Panel: PHILOSOPHY OF RELIGION - RELIGION AND SOCIETAL-CULTURAL TRANSFORMATION



73.7 - A PRAGMATIST APPROACH TO HARDENING BORDERS AND THE TRANSFORMATION OF SOVEREIGNTY

AUTHORS:
Slater G. (University of Münster ~ Münster ~ Germany)
Text:
Against the backdrop of a widespread hardening of international borders, the proposed paper makes two core claims: (1) this is a problem to which the philosophy of religion can and should respond; (2) philosophical pragmatism, particularly that of C.S. Peirce, can make a vital contribution to this response. Philosophically, the problem of hardening borders manifests itself in three ways: epistemologically, via a normative/empirical gap concerning public perceptions of borders relative to the empirical conditions in specific border spaces; topologically, via the complex imbrications of continuity and discontinuity that borders represent; and semiotically, via the constitutively semiotic character of borders and their paradoxical capacity to be emblematic of/exceptional to wider cultural dynamics. What makes this problem religiously relevant is the fact that the hardening of borders stems fundamentally from a transformation of Westphalian sovereignty, whose religious dimension lies in both the political-theological roots of sovereignty and the cultural relevance of contemporary religious communities as indicating—and potentially responding to—contemporary sovereign transformation.
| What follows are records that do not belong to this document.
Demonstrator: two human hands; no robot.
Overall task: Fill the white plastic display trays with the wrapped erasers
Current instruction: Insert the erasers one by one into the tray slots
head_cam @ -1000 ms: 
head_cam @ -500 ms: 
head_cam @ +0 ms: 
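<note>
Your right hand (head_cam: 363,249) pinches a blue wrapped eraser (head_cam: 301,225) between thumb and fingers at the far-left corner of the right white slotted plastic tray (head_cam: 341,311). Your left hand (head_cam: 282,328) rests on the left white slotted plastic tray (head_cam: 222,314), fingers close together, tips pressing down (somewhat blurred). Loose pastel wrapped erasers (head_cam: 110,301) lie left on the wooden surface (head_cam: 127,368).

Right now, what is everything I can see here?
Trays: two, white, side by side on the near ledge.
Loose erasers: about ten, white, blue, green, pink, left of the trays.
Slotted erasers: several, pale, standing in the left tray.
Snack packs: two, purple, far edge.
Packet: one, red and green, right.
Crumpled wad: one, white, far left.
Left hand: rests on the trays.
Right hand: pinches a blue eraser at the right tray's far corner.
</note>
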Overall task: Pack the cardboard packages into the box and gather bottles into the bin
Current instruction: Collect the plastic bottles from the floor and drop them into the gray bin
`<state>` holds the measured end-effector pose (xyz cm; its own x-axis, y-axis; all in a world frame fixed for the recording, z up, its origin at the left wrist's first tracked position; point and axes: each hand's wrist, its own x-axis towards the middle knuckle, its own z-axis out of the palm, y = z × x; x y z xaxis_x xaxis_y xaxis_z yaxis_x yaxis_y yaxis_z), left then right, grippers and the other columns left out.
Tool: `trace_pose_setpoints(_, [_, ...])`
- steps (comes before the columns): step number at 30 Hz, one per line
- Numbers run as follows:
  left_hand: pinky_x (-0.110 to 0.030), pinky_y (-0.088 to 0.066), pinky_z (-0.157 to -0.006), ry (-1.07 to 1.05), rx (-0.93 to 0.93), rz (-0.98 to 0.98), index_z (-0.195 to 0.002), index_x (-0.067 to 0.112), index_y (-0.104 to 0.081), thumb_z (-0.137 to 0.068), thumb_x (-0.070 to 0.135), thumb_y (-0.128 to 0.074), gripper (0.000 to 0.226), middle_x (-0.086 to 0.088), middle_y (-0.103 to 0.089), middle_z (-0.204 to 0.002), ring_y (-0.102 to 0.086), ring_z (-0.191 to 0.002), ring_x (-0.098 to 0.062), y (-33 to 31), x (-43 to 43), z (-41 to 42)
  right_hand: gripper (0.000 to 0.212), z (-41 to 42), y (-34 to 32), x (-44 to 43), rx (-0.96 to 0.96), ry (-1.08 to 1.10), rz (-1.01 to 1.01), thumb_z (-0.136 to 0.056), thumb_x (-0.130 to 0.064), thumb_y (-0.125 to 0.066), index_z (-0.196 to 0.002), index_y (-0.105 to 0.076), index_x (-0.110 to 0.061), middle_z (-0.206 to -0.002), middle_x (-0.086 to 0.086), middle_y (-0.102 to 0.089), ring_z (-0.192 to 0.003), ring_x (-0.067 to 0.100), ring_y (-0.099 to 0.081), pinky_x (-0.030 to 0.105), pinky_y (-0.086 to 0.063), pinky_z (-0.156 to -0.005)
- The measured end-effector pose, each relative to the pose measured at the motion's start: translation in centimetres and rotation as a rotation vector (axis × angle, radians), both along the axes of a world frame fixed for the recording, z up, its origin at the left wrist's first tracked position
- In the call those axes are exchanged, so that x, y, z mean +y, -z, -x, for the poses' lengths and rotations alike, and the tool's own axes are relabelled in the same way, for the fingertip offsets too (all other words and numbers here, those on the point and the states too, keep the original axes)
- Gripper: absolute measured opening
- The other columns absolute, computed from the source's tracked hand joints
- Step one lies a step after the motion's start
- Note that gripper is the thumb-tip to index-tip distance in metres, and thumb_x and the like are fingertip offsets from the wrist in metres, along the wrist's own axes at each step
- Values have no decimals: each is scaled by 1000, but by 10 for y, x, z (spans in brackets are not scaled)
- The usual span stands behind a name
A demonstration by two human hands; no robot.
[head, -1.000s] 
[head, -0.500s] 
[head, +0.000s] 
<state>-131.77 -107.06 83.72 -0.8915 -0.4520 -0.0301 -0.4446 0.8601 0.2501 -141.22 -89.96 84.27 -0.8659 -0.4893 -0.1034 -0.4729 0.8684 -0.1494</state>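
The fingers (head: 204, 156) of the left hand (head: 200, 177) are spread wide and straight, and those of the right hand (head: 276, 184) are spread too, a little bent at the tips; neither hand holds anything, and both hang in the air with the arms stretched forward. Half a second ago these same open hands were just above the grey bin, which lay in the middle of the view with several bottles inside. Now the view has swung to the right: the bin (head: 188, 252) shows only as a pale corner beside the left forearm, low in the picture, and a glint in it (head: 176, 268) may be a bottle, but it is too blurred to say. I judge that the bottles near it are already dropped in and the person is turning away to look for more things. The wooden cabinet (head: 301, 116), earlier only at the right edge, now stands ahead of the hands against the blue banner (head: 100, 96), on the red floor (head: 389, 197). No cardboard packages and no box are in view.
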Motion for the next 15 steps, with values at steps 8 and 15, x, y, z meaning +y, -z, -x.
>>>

That Peirce's pragmatist legacy can make an innovative contribution is demonstrated in three areas of Peirce's thought: (1) a logic of relations predicated on the interrogation of likeness and alterity—an inescapable task when analyzing borders—in terms of systems discernible diachronically and empirically; (2) sustained topological engagement of continuity and discontinuity in cartographic terms, including that of lines that bisect otherwise undifferentiated spaces; (3) a semiotic system attuned to both paradox and religious engagement. Taken together, these resources integrate empirical and normative analyses, engage religious beliefs and practices nonreductively, and disclose resources by which the philosophy of religion can better engage with diverse social and cultural transformations.